The function returns a dictionary containing the streaming cache configuration, which should be added to a streaming_table list and passed to the espdl_quantize_torch function.

Example usage:

streaming_table = []
# Manually specify cache attributes for variables that cannot insert streamingCache automatically
streaming_table.append(
    insert_streaming_cache_on_var("/out_conv/Conv_output_0", output_frame_size - 1)
)
streaming_table.append(insert_streaming_cache_on_var("PPQ_Variable_0", 1, "/Slice"))

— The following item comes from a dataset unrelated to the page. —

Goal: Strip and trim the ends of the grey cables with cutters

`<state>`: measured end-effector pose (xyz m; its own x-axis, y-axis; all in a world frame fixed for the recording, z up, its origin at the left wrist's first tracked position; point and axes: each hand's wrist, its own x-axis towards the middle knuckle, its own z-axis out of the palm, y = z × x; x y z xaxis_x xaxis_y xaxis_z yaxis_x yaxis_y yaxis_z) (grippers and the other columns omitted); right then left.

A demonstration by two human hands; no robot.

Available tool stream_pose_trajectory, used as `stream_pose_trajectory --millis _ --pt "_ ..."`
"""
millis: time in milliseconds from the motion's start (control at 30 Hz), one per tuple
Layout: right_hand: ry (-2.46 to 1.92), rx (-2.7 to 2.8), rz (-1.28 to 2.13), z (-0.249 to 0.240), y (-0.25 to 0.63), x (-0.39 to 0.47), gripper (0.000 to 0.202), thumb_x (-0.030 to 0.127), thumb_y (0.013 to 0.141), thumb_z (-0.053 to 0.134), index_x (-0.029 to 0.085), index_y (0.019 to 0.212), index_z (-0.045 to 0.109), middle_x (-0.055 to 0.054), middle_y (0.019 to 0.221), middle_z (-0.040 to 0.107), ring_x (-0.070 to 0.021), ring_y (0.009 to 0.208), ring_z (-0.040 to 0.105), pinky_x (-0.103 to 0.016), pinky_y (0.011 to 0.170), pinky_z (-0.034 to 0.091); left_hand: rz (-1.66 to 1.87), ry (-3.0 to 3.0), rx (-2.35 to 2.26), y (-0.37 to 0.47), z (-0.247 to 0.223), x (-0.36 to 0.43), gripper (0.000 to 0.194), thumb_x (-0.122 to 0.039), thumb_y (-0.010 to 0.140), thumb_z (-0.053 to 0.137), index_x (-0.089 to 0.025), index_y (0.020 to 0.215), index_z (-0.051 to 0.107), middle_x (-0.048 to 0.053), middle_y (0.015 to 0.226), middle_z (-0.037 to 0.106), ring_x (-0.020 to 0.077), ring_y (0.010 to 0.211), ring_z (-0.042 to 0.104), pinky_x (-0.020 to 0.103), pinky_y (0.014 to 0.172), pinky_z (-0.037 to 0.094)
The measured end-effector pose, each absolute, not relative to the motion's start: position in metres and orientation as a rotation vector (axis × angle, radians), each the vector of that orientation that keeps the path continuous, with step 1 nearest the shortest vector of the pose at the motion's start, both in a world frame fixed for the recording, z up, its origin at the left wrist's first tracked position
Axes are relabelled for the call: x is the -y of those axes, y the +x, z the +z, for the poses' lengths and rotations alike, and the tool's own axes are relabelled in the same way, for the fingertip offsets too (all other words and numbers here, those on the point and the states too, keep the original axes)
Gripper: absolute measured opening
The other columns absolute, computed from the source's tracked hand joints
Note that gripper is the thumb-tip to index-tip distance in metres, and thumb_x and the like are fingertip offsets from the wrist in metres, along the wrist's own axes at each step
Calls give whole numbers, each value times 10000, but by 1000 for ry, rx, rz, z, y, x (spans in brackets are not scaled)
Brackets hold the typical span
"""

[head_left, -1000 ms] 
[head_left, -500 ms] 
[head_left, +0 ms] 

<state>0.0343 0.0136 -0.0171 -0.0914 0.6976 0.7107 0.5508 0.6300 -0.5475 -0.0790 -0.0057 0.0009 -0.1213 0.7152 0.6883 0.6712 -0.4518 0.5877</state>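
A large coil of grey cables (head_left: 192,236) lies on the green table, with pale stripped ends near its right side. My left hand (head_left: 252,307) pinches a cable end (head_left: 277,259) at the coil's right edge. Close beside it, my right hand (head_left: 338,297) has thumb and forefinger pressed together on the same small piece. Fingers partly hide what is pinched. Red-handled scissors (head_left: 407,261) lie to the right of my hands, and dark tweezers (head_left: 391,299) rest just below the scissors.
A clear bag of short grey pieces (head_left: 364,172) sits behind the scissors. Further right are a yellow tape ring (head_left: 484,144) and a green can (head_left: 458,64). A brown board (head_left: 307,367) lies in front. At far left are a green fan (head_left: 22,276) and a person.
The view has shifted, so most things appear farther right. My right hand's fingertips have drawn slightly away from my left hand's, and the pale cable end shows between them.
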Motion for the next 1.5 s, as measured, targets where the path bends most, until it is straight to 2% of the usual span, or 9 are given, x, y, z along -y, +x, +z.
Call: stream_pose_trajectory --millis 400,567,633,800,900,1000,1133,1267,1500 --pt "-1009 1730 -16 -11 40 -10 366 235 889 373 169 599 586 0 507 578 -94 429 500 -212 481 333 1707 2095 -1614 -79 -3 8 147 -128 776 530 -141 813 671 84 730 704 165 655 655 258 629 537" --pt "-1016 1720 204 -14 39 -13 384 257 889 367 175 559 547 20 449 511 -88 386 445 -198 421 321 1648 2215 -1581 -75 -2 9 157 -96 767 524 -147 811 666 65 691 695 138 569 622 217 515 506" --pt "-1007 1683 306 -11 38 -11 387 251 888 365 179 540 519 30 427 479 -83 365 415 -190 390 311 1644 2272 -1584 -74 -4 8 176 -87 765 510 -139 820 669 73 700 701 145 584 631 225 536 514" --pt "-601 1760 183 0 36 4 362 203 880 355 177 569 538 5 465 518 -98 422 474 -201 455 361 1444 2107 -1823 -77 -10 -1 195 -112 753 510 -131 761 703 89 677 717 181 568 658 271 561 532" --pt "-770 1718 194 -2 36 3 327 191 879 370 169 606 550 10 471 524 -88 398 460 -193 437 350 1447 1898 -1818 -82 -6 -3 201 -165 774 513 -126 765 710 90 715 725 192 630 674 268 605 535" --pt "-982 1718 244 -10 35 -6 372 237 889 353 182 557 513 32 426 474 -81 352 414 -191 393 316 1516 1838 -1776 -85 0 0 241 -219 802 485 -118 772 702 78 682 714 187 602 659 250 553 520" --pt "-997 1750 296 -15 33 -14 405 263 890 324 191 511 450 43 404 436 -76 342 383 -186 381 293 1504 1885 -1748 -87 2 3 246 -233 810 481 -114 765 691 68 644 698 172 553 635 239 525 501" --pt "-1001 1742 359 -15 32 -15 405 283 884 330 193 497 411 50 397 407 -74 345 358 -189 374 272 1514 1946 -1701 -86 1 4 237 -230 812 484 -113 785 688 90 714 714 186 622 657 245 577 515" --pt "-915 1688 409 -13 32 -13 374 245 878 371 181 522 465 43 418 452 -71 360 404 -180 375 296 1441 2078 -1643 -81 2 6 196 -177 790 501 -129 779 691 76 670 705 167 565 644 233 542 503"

quant_ppq_graph = espdl_quantize_torch(
    model=model,
    espdl_export_file=ESPDL_STEAMING_MODEL_PATH,
    calib_dataloader=dataloader,
    calib_steps=32,
    input_shape=INPUT_SHAPE,
    inputs=None,
    target=TARGET,
    num_of_bits=NUM_OF_BITS,
    dispatching_override=None,
    device=DEVICE,
    error_report=True,
    skip_export=False,
    export_test_values=False,
    verbose=1,
    auto_streaming=True,
    streaming_input_shape=[1, 16, 3],
    streaming_table=streaming_table,  # Pass the manually configured streaming table
)

Model Deployment

Reference example , this example uses pre-generated data to simulate a real-time data stream.

Note

For basic model loading and inference methods, please refer to other documents:

In streaming mode, the model receives data in chunks over time rather than requiring the entire input at once. The streaming model processes these chunks sequentially while maintaining internal state between chunks. The deployment code handles splitting the input into appropriate chunks and feeding them to the model. See app_main.cpp for the following code block:

dl::TensorBase *run_streaming_model(dl::Model *model, dl::TensorBase *test_input)
{
    std::map<std::string, dl::TensorBase *> model_inputs = model->get_inputs();
    dl::TensorBase *model_input = model_inputs.begin()->second;
    std::map<std::string, dl::TensorBase *> model_outputs = model->get_outputs();
    dl::TensorBase *model_output = model_outputs.begin()->second;

    if (!test_input) {
        ESP_LOGE(TAG,
                 "Model input doesn't have a corresponding test input. Please enable export_test_values option "
                 "in esp-ppq when export espdl model.");
        return nullptr;
    }

    int test_input_size = test_input->get_bytes();
    uint8_t *test_input_ptr = (uint8_t *)test_input->data;
    int model_input_size = model_input->get_bytes();
    uint8_t *model_input_ptr = (uint8_t *)model_input->data;
    int chunks = test_input_size / model_input_size;
    for (int i = 0; i < chunks; i++) {
        // assign chunk data to model input
        memcpy(model_input_ptr, test_input_ptr + i * model_input_size, model_input_size);
        model->run(model_input);
    }

    return model_output;
}

This approach allows the model to process long sequences efficiently by breaking them into smaller, manageable chunks. Each chunk is fed to the model sequentially, and the internal state is maintained automatically to ensure continuity across chunks.

Note

  • The number of chunks is calculated based on the ratio between the full input size and the streaming model’s input size.

  • ESP-DL streaming models handle internal state management automatically, making deployment straightforward.

  • The output from the streaming model should match the final portion of the equivalent offline model’s output.